Liszt: Années de pèlerinage, Suisse • Bénédiction de Dieu dans la solitude
Charles Owen, piano
17th September 2021
AV2476
£12.99 (1CD Jewel Case | 32-page booklet)
Summary:
“Accomplished with thorough and refined pianistic skill and a wholehearted identification with Liszt’s message, Owen’s music-making is powerfully compelling.” – Editor’s Choice, Gramophone
“Outstanding is ‘Vallée d’Obermann’, a warhorse usually flogged brutally through conservatoires everywhere. Owen’s thoroughly sympathetic treatment redeems Liszt from his own excesses and demonstrates effortless control. In ‘Au bord d’une source’, Owen delicately conveys the bubbling, ever-changing stream. The closing ‘Cloches de Genève’ is timelessly beautiful” – BBC Music Magazine
“Owen makes more music, even in the stormy, virtuosic passages than most” – Fanfare
With his critically acclaimed AVIE Records releases of music by Johann Sebastian Bach, Johannes Brahms, Gabriel Fauré and Sergei Rachmaninov to his credit, the celebrated British pianist Charles Owen scales the heights of Franz Liszt’s anthology Années de pèlerinage, Première année: Suisse (“Years of Travel, First Year: Switzerland”), which evokes the great 19th-century pianist-composer’s Swiss sojourns with aural impressions of the Alpine landscape, its peaks and valleys, mountains and streams, and the country’s distinctive folk music. Literary references abound as they do in the album’s concluding piece, the emotional Bénédiction de Dieu dans la solitude (“The Blessing of God in Solitude”) which was inspired by a poem penned by Liszt’s friend Alphonse de Lamartine. Emotions ran equally high for Charles Owen who turned to Liszt during lockdown. The uncertainty of being homebound throughout the pandemic was eased by the extra meaning and solace of the composer’s evocations of journeying, experiencing the natural world and its sense of beauty and liberation.

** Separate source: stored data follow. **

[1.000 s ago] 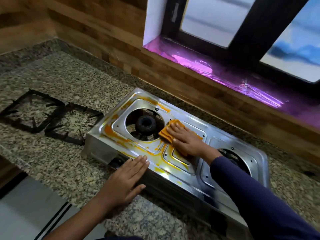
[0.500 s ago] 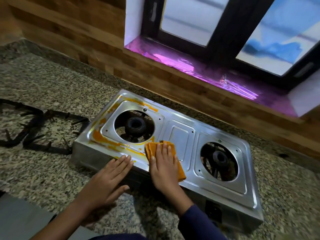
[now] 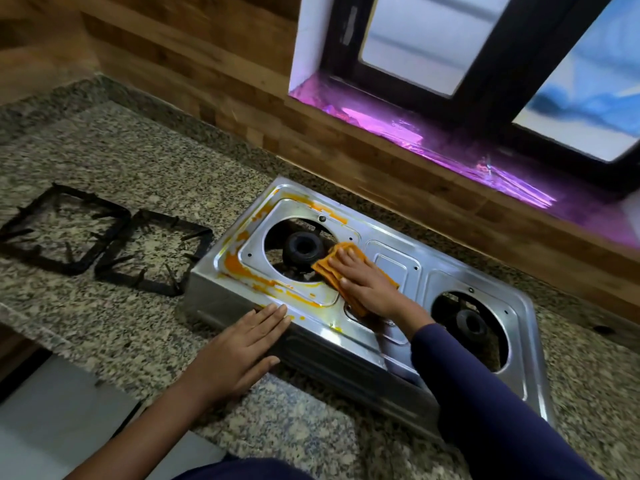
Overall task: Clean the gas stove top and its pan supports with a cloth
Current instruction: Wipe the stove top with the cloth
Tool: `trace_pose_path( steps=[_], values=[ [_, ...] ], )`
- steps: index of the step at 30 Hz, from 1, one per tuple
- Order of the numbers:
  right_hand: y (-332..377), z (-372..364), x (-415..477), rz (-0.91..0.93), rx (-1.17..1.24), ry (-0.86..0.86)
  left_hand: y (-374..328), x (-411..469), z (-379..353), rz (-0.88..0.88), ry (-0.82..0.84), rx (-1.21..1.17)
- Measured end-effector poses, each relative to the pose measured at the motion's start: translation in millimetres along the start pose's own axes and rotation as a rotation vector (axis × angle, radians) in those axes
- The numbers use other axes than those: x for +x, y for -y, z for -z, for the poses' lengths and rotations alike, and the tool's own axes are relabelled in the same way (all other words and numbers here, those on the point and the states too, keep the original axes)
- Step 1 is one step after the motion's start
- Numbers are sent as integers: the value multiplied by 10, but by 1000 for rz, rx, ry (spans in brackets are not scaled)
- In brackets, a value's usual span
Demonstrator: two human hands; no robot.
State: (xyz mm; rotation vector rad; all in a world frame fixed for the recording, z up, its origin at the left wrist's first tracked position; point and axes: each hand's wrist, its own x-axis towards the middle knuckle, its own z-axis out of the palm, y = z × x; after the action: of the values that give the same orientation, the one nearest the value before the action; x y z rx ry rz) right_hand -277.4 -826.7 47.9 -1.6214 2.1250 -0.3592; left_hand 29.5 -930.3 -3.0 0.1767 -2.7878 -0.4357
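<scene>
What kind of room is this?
Most likely a home kitchen: a two-burner gas stove sits on a speckled granite counter below a window, with its pan supports set aside.

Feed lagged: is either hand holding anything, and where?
Nothing is gripped. The right hand presses flat on the cloth; the left hand rests on the stove at its front edge.

Speckled granite countertop [image 3: 131, 161], front edge at lower left. On it: stainless two-burner gas stove [image 3: 396, 268], set at an angle to the counter's front edge, orange smears around its left burner opening. Left of the stove, two black square pan supports lie flat, side by side: outer pan support [image 3: 93, 199], inner pan support [image 3: 176, 221] just beside the stove's left end. Supports touching or nearly, can't tell.
</scene>
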Motion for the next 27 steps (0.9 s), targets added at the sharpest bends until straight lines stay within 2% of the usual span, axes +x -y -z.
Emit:
trace_pose_path(
  steps=[3,6,10,16,19,21,22,24,25,27],
  values=[
    [48,-51,-269,105,2,55,23,1,10,-12,14,-22],
    [199,-195,-568,94,-24,30,14,-3,12,-6,15,-34],
    [562,-424,-784,-49,-49,-84,-24,3,41,14,3,-73],
    [1130,-711,-574,-295,-51,-214,-56,131,146,108,-69,-229],
    [1325,-757,-361,-365,36,-178,-38,264,199,164,-99,-322],
    [1383,-681,-224,-366,250,-142,-46,358,251,188,-123,-372],
    [1382,-621,-185,-369,435,-156,-62,404,276,195,-131,-389],
    [1318,-494,-219,-375,874,-318,-127,497,308,198,-134,-384],
    [1243,-457,-280,-380,978,-472,-167,540,306,194,-136,-360],
    [1068,-414,-459,-384,941,-769,-261,651,277,189,-132,-290]
  ],
)
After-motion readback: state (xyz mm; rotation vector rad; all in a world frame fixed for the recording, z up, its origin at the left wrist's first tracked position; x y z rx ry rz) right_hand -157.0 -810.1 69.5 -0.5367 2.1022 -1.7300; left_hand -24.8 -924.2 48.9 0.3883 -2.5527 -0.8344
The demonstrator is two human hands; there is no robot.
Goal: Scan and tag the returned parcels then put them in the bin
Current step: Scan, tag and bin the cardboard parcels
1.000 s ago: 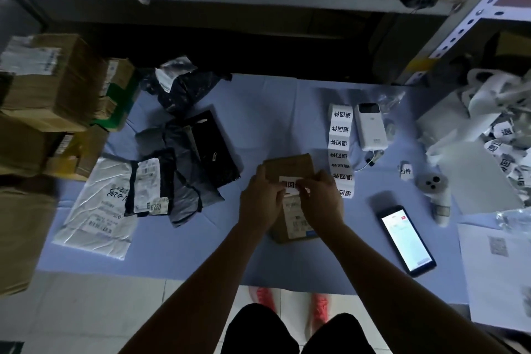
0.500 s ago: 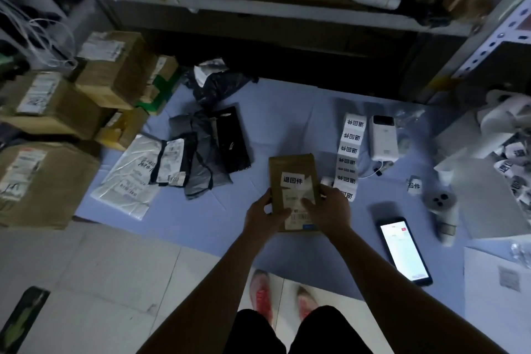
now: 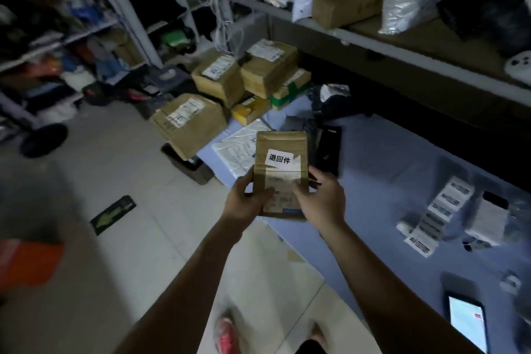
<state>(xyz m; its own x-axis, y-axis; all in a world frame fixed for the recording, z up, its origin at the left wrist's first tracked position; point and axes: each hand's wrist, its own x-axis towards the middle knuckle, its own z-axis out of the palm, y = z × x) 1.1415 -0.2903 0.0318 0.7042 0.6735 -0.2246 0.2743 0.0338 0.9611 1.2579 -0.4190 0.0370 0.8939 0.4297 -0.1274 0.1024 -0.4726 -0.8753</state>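
head view: flat brown cardboard parcel (image 3: 280,146), sticker (image 3: 281,158) reading "退回件", is gripped by left hand (image 3: 244,201) and right hand (image 3: 321,198) over blue mat (image 3: 402,167).

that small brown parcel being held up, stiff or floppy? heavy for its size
Probably stiff: the small brown parcel keeps flat faces and straight edges though gripped only at its lower end. Likely light, as the left hand and right hand hold it up by thumbs and fingers. Its matte cardboard looks unlikely to slip.
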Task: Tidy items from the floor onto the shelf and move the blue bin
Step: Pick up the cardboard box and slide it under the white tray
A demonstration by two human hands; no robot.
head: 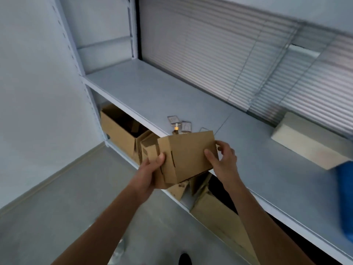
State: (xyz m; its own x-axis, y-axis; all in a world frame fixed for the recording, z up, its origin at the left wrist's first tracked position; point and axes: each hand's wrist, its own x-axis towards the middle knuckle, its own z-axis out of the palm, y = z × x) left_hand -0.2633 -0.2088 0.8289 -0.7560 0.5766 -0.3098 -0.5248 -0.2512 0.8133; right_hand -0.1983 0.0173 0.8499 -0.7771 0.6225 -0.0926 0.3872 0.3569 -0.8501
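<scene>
while both bare forearms reach up from the bottom of the view over the grey floor (pixel 66 197), the left hand (pixel 150 171) and the right hand (pixel 222 161) hold a small brown cardboard box (pixel 188 155) between them. the left hand is closed on the box's lower left corner, thumb pressed on the front face and the palm under the base. the right hand grips the right edge, thumb on the front face and fingers curled round behind. the box is tilted, its closed top leaning away, and it hangs just in front of the front lip of the pale grey metal shelf (pixel 152 92), above the gap to the level below.

under that shelf, on the lower level, an open brown cardboard carton (pixel 122 131) sits at the left, and more brown cardboard flaps (pixel 215 213) show beneath the held box; what they belong to cannot be told.

on the shelf surface just behind the held box lie a few small flat grey tags with a tiny brass-coloured piece (pixel 179 125); they are too small to make out further. farther right on the same shelf rests a cream-coloured rectangular box (pixel 305 142), blurred, and just beside its near end the blue plastic bin (pixel 345 197) shows at the right edge of the view, cut off by the frame.

behind the shelf hang grey horizontal window blinds (pixel 229 64), and a white perforated upright post (pixel 68 44) stands at the left.
</scene>
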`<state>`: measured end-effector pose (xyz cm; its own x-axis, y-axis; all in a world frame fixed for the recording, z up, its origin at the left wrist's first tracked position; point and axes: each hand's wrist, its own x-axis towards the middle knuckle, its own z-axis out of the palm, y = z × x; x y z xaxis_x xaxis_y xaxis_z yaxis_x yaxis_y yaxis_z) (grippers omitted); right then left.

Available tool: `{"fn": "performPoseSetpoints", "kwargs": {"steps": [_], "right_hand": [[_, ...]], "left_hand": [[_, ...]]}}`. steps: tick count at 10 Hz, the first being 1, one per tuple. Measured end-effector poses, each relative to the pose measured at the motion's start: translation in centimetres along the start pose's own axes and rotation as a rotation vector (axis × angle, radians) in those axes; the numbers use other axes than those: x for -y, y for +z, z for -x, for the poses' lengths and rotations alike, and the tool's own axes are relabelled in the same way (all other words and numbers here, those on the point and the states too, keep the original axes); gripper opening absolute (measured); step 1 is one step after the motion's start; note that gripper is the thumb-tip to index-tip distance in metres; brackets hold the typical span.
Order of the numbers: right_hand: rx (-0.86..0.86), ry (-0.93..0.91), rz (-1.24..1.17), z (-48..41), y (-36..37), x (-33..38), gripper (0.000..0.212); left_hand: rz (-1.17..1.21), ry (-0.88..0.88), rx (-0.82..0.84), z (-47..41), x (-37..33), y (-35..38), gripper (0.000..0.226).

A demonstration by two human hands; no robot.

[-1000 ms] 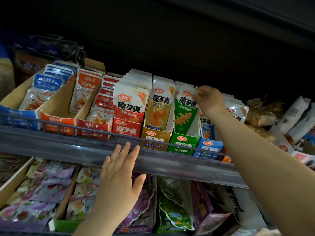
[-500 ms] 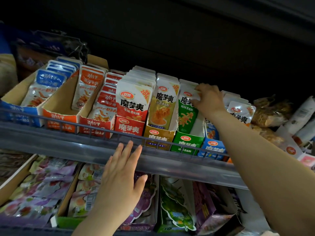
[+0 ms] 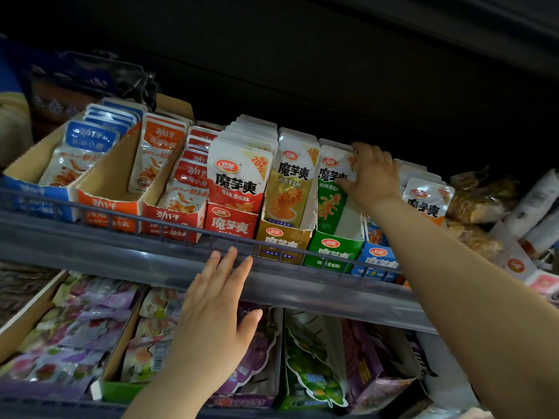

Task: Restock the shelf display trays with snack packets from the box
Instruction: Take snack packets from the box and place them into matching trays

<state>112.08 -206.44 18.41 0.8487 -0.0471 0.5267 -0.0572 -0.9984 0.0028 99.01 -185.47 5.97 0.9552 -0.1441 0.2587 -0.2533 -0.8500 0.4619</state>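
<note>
Arm (image 3: pixel 453 282) outstretched, right hand (image 3: pixel 373 173) gripping green packet (image 3: pixel 331 192)

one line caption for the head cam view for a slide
Right hand grips the green packet in its green tray; open left hand hovers at the shelf edge.

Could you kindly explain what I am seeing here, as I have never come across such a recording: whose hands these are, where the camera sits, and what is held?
There is no machine here: a person wears a wide-angle camera on the head, so the single picture looks forward and down at their own hands. The right hand reaches to the upper shelf and grips the top of a green snack packet standing in the green display tray. Beside it stand a yellow tray and a red tray, also holding upright packets. The left hand is open and holds nothing, its fingertips by the shelf's front edge. The lower shelf holds purple packets.
</note>
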Motion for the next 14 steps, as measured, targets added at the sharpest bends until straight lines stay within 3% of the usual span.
{"fn": "performPoseSetpoints", "kwargs": {"steps": [2,5,6,8,10,11,12,13,14], "right_hand": [[-0.115,-0.039,-0.095,3.6,-1.0,-1.4,0.049],[-0.12,-0.111,-0.6,15.4,-1.2,-2.2,0.017],[0.059,-0.063,-0.631,19.5,2.0,-2.3,0.015],[0.688,-0.015,-0.525,27.0,10.1,-1.3,0.022],[1.154,0.242,-0.459,35.4,17.2,-2.6,0.027],[1.31,0.395,-0.616,39.2,19.6,-4.5,0.037],[1.449,0.54,-0.656,42.4,22.0,-5.7,0.039],[1.583,0.343,-0.465,45.2,24.1,-6.3,0.046],[1.585,0.197,-0.358,48.0,25.9,-7.1,0.047]], "left_hand": [[0.085,0.042,-0.043,0.4,0.1,0.0,0.068],[0.065,0.26,-0.108,3.9,0.9,2.7,0.051],[-0.103,0.321,0.03,5.9,1.5,4.4,0.059],[-0.183,0.133,0.424,9.6,4.1,9.2,0.053],[-0.211,-0.303,0.522,14.5,7.6,17.5,0.066],[-0.279,-0.236,0.551,16.8,9.2,20.2,0.079],[-0.276,-0.099,0.417,17.7,11.2,21.9,0.08],[-0.301,-0.052,0.358,18.1,11.9,22.8,0.076],[-0.318,-0.005,0.32,18.4,12.4,23.6,0.065]]}}
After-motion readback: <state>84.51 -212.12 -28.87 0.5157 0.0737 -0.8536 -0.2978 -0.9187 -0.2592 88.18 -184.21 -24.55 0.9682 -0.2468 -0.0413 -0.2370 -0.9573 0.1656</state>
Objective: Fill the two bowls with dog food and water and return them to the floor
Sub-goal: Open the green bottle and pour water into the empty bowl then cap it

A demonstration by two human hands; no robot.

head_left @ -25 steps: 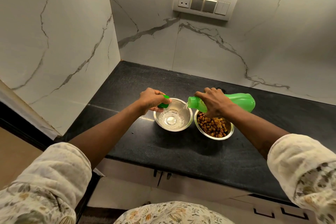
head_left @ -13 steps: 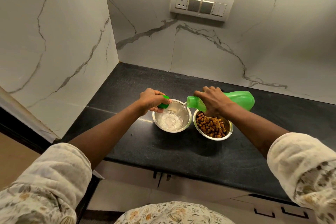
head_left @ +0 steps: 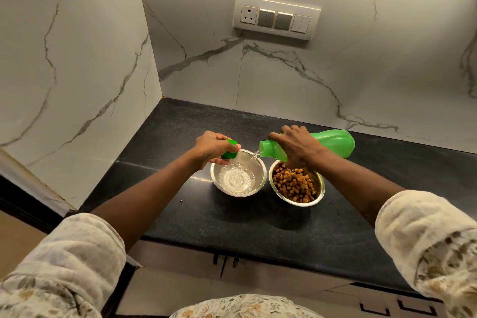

“I first encountered Franz Liszt’s epic cycle of Swiss-inspired pieces through the revelatory recordings by Alfred Brendel. The stirring quality of Brendel’s playing and Liszt’s music struck a resonant chord in my fledgling teenage mind, initiating a desire to one day tackle the scores myself!
Liszt’s extraordinarily powerful imagination was fired up by a wide range of visual, aural and literary experiences. The Alpine views he encountered on his journeys of the 1830s, the awe-inspiring mountains, fields, lakes and valleys all found exquisite musical depiction in his Années de pèlerinage, Suisse.
During the first Covid lockdown of spring 2020, I became especially drawn to this music for its evocation of the natural world, its sense of beauty and liberation. Against the background of an unexpected homebound existence, the imagery of journeying took on extra meaning in my mind. Together with Liszt’s sublime ‘Bénédiction de Dieu dans la solitude’, these pieces became constant, valued companions during some very uncertain days.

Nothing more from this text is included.